• **TASK PROMPT**: Copy the lines exactly. Begin at the first line of the data and stop after the line with "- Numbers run".
--------------------------------------------------
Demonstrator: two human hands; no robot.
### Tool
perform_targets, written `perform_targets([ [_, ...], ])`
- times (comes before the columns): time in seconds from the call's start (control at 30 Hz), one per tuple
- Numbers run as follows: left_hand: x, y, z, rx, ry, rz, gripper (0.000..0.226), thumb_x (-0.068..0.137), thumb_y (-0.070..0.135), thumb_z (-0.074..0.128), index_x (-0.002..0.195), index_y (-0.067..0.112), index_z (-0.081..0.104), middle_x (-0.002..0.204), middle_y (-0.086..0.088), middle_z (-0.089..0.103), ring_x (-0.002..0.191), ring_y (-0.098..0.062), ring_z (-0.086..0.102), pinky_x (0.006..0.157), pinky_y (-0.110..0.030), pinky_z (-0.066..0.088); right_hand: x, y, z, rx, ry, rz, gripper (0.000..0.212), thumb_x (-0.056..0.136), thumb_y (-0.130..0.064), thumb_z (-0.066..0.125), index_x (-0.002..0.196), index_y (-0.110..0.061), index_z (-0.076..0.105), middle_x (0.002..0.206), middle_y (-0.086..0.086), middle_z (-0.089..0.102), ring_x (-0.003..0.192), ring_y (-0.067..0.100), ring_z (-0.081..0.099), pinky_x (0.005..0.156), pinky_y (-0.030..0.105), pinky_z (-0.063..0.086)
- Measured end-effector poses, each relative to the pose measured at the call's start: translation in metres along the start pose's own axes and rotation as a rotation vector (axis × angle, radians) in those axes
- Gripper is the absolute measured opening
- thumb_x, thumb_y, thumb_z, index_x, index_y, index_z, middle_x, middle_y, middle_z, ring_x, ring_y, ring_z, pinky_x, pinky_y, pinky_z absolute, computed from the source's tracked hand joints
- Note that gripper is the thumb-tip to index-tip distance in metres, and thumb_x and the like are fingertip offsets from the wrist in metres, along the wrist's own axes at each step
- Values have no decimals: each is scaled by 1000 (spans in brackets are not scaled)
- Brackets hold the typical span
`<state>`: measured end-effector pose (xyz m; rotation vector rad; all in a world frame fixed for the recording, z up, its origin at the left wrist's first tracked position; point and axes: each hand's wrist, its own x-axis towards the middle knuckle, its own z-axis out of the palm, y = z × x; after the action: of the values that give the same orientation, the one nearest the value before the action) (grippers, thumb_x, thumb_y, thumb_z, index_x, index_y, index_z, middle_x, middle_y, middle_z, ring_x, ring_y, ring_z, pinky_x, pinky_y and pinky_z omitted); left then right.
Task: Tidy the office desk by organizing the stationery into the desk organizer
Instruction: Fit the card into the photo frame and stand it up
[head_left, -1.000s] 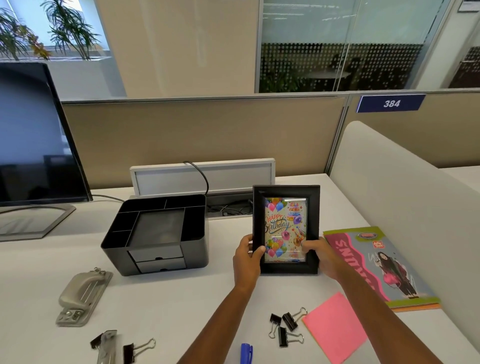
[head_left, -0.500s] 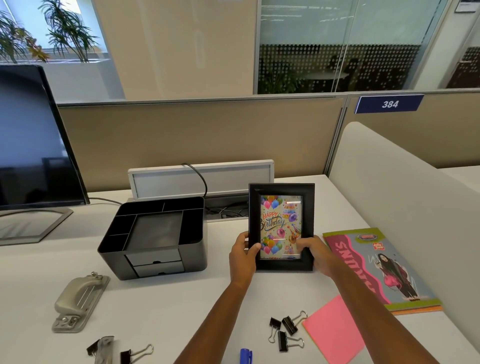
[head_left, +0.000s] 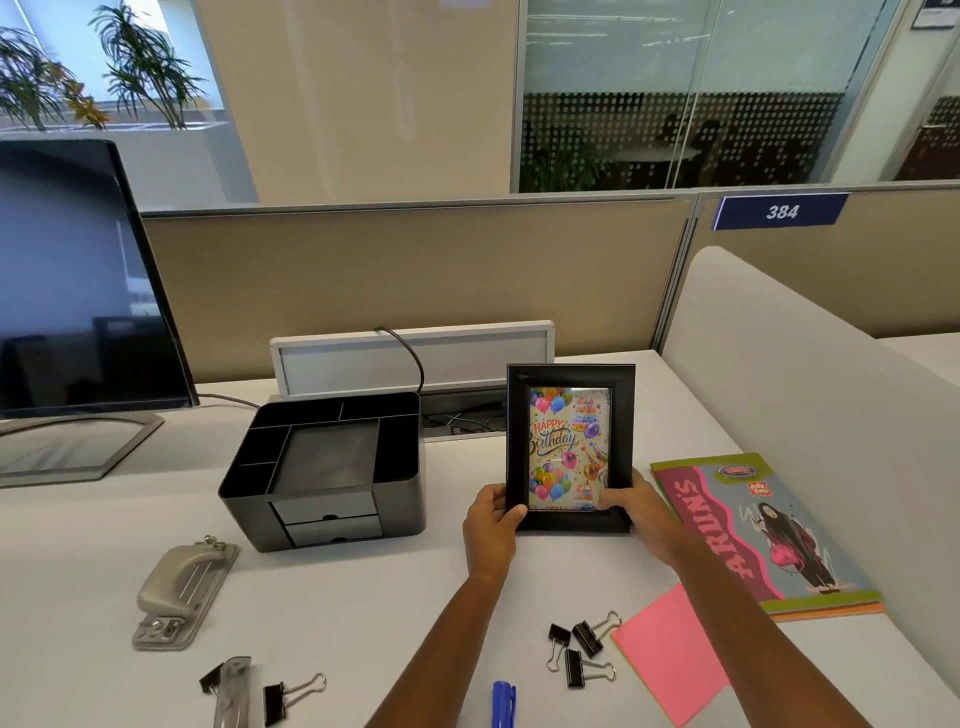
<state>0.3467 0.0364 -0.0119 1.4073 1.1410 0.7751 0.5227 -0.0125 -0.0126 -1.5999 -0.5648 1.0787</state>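
My left hand (head_left: 491, 525) and right hand (head_left: 641, 512) pinch the picture frame (head_left: 569, 447) by its lower corners — stiff, likely light (glass front, probably fragile).

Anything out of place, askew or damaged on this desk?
Nothing looks damaged or spilled. Binder clips, a blue pen and a hole punch lie loose on the desk, none in the desk organizer. The left hand and right hand hold a picture frame upright.

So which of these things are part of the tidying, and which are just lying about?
Part of the job: organizer, binder clips, pen, pink paper, hole punch.
Just there: monitor, book, cable, photo frame gripped by left hand and right hand.
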Motion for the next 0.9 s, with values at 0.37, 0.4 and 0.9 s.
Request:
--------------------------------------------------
• **WRITTEN REPLY**:
Demonstrator: two human hands; no robot.
### Tool
perform_targets, written `perform_targets([ [_, ...], ])`
- times (comes before the columns): time in seconds from the call's start (control at 30 Hz), one per tuple
- Numbers run as follows: left_hand: x, y, z, rx, ry, rz, gripper (0.000..0.226), thumb_x (-0.068..0.137), thumb_y (-0.070..0.135), thumb_z (-0.074..0.128), index_x (-0.002..0.195), index_y (-0.067..0.112), index_z (-0.081..0.104), middle_x (-0.002..0.204), middle_y (-0.086..0.088), middle_z (-0.089..0.103), ring_x (-0.002..0.191), ring_y (-0.098..0.062), ring_z (-0.086..0.102), pinky_x (0.006..0.157), pinky_y (-0.110..0.030), pinky_z (-0.066..0.088); right_hand: x, y, z, rx, ry, rz, gripper (0.000..0.212), thumb_x (-0.056..0.136), thumb_y (-0.130..0.064), thumb_z (-0.066..0.125), index_x (-0.002..0.196), index_y (-0.110..0.061), index_z (-0.076..0.105), middle_x (0.002..0.206), middle_y (-0.086..0.086), middle_z (-0.089..0.102), ring_x (-0.003..0.192), ring_y (-0.067..0.100), ring_z (-0.081..0.099), pinky_x (0.005..0.156), pinky_y (-0.030..0.105), pinky_z (-0.063..0.086)

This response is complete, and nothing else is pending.